Speakers included Jodie and Gareth, from the Westside Wilderness Group. Jodie spoke of how seeing the devastation of clear-fell logging in our old growth forests close to Melbourne pushed her to action. Gareth shared how the birth of his son and appreciation of natural areas motivated his involvement. They both also highlighted the importance of community action in the creation and preservation of our local natural areas such as Newport Lakes and the Jawbone Reserve.
Mallory Pryde, a community organiser for the Wilderness society addressed how those in power are prioritising the interests of fossil fuel executives and companies over community/constituent interests. She then gave a wider perspective on the role of community action in the moment we find ourselves in; as a nation, a community and individuals.
The key speaker was Victoria Jack, a campaigner from the Wilderness society who took us through the experience of a local community objecting to a proposed coal mine bordering the Wollemi National Park, home to the last wild stands of the Wollemi pine. The positive outcome achieved by the Wollemi community in their campaign to stop the NSW government granting a coal mining expansion near the national park was inspiring. News of this result had only come through the day before. It showed that ordinary people can achieve extraordinary things when their passion is matched with determination, focus and strong community support.
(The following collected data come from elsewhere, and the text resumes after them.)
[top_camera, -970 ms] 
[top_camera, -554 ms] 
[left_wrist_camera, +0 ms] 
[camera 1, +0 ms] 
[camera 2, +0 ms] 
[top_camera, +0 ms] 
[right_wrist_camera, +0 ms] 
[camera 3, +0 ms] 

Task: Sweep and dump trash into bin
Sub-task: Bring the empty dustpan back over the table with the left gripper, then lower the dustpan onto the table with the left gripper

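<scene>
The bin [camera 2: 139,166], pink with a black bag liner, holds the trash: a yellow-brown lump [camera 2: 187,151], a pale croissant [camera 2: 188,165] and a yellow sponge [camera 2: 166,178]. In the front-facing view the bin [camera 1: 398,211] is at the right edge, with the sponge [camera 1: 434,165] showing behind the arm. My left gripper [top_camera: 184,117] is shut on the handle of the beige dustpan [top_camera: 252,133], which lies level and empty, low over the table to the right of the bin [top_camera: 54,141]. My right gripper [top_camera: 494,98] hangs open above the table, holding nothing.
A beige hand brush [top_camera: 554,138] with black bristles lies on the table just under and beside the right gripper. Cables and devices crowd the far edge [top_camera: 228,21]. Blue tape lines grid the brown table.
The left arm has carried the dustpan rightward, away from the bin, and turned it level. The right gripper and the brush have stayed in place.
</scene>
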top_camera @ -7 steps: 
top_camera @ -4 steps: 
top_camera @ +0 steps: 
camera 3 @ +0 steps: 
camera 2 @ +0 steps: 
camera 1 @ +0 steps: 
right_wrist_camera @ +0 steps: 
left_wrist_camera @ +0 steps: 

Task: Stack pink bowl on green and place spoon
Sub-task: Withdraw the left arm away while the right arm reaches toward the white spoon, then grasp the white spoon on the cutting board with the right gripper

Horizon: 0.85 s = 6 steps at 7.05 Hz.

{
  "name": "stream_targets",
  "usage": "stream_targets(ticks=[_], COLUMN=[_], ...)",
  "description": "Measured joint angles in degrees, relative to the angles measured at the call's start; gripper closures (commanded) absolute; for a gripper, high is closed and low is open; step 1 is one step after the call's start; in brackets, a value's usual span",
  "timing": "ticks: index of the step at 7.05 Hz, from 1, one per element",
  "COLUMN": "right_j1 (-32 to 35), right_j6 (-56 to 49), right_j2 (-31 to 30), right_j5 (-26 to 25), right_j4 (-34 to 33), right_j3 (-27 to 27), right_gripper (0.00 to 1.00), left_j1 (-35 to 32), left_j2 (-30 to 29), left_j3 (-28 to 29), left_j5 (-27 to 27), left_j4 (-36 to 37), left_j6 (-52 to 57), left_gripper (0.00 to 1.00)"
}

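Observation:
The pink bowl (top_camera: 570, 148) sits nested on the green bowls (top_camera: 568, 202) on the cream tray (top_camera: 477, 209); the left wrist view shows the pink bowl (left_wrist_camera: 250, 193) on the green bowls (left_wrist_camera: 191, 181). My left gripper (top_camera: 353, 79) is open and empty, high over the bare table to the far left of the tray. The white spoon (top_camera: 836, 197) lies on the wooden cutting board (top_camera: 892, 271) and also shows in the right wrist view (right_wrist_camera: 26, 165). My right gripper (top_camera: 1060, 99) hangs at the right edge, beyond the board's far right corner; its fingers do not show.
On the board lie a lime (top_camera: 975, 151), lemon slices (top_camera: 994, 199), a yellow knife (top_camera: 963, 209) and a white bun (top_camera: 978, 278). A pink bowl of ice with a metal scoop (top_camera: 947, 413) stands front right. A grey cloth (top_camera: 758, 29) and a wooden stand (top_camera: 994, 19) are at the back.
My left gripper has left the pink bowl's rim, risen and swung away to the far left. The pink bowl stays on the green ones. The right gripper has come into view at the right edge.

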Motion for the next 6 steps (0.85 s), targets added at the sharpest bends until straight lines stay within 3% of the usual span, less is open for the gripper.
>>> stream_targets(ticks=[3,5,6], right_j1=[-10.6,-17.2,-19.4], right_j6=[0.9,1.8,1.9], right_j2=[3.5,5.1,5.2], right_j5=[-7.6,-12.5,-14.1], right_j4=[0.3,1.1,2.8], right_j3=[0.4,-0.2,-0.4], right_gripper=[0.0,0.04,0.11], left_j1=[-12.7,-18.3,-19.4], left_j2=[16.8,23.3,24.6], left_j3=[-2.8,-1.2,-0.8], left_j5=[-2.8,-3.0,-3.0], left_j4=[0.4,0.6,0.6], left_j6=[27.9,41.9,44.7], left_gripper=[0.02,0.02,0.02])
Though we in the western suburbs of Melbourne live in an urban and industrial environment we have numerous natural and reclaimed areas of important habitat which needs safeguarding and protecting. Greater transparency when it comes to freedom of information is needed and an end to inauthentic and tokenistic ‘consultation’ framed as participation. The community deserves a seat at the table in the early stages of environmental decisions.
Judging on the response by those present at the forum the night was a great success. The general feeling seemed to be a combination of relief that we weren’t on Zoom and enthusiasm that community action could be effective in the campaigns for sensible environmental decision making.